WORK TASK
Set down the material in full. Keep every line exactly as it is.
══════════
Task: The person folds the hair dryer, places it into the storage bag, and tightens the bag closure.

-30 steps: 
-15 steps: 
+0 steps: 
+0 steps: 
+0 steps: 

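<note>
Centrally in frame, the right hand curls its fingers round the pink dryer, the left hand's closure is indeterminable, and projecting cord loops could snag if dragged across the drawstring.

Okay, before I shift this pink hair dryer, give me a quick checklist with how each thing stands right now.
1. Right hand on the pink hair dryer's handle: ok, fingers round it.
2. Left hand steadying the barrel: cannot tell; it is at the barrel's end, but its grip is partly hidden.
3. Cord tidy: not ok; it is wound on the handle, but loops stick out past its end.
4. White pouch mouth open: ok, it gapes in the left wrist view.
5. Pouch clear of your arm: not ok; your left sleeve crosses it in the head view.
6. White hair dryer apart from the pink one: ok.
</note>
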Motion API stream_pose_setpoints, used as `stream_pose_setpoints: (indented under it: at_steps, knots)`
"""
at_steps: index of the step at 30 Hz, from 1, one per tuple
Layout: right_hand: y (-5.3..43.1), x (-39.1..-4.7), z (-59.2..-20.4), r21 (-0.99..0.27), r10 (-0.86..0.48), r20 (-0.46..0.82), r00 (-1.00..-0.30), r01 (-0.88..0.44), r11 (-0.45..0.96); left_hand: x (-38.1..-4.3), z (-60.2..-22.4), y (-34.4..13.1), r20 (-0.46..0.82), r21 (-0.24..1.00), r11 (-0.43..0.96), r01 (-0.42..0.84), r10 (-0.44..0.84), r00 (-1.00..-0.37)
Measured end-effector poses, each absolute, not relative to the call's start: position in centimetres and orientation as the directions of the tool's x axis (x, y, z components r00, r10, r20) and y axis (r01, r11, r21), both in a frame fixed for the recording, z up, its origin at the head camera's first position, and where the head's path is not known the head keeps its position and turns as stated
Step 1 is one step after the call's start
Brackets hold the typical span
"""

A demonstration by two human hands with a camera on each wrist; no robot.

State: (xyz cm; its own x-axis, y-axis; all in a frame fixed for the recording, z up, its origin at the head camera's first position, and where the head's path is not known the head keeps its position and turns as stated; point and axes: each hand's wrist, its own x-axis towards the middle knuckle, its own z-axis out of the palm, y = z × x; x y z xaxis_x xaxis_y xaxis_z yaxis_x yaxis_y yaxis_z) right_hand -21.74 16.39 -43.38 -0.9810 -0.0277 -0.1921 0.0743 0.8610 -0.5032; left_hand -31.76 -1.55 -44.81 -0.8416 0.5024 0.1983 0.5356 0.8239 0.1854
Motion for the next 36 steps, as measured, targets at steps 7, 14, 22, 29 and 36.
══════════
ANSWER TO THIS PROBLEM
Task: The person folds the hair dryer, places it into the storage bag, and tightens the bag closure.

-30 steps: 
-15 steps: 
+0 steps: 
+0 steps: 
+0 steps: 

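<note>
Centrally in frame, the right hand curls its fingers round the pink dryer, the left hand's closure is indeterminable, and projecting cord loops could snag if dragged across the drawstring.

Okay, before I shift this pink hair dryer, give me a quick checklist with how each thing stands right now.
1. Right hand on the pink hair dryer's handle: ok, fingers round it.
2. Left hand steadying the barrel: cannot tell; it is at the barrel's end, but its grip is partly hidden.
3. Cord tidy: not ok; it is wound on the handle, but loops stick out past its end.
4. White pouch mouth open: ok, it gapes in the left wrist view.
5. Pouch clear of your arm: not ok; your left sleeve crosses it in the head view.
6. White hair dryer apart from the pink one: ok.
</note>
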Motion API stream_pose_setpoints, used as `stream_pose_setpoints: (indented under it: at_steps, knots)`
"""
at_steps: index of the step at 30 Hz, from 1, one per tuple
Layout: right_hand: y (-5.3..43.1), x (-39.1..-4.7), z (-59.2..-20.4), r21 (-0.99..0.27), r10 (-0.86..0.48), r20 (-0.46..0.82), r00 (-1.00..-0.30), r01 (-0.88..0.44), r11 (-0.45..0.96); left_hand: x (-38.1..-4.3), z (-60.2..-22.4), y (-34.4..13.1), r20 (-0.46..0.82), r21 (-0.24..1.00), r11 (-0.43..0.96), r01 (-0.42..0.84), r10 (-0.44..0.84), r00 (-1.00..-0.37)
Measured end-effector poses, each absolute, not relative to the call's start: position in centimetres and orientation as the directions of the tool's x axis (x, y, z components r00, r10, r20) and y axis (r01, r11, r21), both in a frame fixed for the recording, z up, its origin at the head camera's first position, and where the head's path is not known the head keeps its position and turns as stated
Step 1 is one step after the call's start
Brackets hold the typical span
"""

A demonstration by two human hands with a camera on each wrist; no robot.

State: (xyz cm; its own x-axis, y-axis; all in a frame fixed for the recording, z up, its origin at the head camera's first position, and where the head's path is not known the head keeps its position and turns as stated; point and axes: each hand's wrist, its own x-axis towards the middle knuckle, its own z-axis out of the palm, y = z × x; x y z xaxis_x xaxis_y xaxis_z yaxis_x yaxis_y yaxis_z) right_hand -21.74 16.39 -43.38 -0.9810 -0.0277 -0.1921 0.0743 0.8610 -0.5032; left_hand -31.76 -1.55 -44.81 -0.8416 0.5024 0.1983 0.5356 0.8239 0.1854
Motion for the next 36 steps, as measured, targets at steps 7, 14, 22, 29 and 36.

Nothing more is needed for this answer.